**Supplied information:**
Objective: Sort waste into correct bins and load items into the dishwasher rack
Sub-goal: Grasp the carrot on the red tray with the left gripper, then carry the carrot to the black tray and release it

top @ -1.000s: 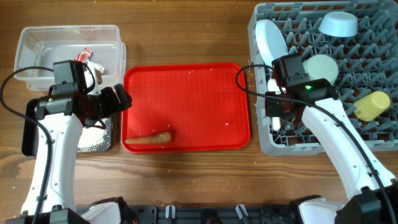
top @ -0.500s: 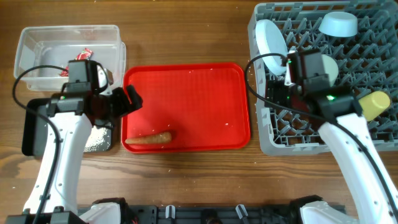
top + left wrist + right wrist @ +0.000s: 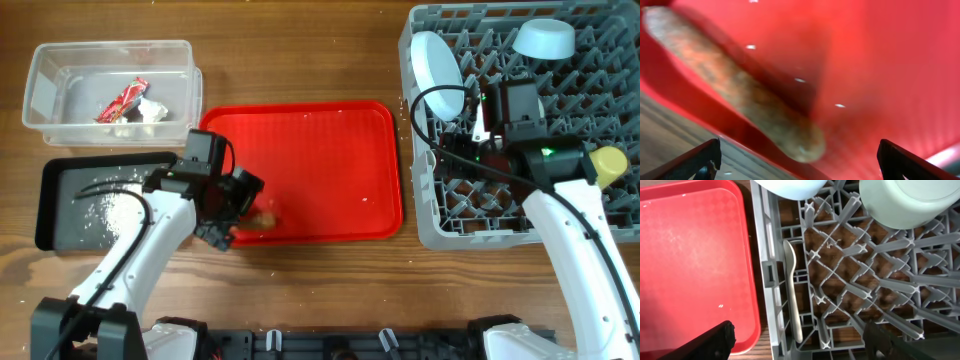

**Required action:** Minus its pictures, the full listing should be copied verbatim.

**Expected answer:**
Objective: Sort waste into correct bins and load items into the dishwasher rack
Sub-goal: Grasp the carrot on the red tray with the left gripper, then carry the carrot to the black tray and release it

top @ -1.000s: 
top @ -0.500s: 
top + left wrist + right wrist @ +0.000s: 

No more work is required for the exercise.